WORK REQUIRED
The answer must be every line from the listing that holds the string "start".

TASK MATERIAL
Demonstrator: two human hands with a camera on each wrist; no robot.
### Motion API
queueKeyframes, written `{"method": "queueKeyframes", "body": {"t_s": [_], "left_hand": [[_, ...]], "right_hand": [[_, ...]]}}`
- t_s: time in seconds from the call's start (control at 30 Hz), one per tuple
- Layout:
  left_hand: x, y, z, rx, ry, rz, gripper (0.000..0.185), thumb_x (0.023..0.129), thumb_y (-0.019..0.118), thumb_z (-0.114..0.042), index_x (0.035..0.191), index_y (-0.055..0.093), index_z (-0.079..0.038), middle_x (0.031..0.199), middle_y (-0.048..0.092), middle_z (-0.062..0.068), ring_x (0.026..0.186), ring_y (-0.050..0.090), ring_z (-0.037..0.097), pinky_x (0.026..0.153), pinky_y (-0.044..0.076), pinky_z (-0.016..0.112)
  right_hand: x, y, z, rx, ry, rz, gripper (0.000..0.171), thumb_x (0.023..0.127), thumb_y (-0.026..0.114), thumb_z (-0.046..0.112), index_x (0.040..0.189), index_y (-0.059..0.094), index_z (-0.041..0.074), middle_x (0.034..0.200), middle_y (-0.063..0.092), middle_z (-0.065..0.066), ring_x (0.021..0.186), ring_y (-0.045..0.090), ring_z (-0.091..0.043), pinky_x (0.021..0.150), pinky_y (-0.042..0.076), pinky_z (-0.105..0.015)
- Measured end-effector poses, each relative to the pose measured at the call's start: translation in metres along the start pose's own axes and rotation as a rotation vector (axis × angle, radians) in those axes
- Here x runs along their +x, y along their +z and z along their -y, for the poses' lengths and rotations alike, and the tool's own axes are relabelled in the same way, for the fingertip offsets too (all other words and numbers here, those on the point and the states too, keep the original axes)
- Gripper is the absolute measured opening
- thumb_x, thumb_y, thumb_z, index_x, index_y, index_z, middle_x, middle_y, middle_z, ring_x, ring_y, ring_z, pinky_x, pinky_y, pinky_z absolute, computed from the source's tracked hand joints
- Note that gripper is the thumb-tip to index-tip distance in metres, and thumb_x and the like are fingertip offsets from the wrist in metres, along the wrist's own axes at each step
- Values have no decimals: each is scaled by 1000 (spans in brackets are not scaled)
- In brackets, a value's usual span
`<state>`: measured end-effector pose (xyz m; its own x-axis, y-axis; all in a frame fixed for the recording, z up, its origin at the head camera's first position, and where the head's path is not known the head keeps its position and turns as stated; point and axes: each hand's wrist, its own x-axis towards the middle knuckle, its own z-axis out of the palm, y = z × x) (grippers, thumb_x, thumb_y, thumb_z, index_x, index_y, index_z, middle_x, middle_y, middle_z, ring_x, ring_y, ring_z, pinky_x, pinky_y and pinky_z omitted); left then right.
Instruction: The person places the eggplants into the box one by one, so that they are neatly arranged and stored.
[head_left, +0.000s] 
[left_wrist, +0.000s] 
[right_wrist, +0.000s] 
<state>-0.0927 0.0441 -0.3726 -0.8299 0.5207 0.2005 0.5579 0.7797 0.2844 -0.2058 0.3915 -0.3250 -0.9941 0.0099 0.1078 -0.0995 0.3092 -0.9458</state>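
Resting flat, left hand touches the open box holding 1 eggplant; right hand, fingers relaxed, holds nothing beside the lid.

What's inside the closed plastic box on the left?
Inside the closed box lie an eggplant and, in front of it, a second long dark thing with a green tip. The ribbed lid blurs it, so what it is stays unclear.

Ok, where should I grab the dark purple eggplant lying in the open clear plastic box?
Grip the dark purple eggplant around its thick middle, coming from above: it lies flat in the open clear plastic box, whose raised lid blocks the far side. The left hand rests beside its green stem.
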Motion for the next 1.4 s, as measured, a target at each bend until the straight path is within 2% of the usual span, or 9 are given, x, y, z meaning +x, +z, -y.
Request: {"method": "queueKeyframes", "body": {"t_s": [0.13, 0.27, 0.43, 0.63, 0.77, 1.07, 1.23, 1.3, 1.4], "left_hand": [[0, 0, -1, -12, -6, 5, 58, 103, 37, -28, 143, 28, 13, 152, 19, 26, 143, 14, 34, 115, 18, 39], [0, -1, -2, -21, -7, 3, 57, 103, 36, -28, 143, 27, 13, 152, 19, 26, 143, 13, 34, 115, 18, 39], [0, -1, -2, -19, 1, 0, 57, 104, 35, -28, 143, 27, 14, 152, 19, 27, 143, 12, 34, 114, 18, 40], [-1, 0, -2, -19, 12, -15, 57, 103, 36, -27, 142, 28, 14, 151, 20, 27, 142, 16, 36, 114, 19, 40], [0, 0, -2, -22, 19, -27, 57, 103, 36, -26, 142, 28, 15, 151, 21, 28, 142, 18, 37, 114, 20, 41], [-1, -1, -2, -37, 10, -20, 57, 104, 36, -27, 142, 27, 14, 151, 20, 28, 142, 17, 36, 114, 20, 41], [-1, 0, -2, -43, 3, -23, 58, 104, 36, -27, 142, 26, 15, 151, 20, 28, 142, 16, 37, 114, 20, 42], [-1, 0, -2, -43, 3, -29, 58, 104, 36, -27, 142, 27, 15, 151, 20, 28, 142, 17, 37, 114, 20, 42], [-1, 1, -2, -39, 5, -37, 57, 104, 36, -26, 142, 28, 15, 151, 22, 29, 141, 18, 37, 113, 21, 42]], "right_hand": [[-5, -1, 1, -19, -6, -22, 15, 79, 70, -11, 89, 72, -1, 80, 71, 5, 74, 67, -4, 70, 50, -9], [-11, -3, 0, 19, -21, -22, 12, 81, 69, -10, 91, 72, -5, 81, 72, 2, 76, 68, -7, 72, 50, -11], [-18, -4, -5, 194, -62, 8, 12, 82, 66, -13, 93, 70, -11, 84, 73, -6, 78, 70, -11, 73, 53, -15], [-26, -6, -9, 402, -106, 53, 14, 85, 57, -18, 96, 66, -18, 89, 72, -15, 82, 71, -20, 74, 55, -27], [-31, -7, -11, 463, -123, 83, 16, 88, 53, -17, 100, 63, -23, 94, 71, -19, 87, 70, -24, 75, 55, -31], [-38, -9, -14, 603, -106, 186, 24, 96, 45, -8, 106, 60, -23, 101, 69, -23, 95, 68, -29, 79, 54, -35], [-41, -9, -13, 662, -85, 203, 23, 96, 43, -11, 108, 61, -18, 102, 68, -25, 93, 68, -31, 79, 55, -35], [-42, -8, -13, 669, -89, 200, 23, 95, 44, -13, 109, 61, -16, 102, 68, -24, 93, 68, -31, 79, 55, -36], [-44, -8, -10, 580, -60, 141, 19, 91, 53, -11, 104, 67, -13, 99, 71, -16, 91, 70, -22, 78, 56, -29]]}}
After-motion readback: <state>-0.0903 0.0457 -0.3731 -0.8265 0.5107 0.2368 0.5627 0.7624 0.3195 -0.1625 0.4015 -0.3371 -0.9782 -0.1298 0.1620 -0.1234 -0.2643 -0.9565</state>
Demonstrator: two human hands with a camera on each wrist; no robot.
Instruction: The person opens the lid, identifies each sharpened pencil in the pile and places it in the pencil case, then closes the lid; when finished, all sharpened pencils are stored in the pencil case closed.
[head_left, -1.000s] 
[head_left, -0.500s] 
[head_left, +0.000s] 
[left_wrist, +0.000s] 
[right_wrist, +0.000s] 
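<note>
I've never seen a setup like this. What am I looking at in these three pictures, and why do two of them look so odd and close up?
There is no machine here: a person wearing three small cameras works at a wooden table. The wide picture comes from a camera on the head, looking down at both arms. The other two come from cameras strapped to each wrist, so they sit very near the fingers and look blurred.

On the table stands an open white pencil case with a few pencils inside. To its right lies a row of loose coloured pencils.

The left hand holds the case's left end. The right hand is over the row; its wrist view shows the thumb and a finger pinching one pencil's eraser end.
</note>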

RESULT
- t_s: time in seconds from the call's start (control at 30 Hz), one per tuple
- Measured end-effector poses, each relative to the pose measured at the call's start: translation in metres along the start pose's own axes and rotation as a rotation vector (axis × angle, radians) in those axes

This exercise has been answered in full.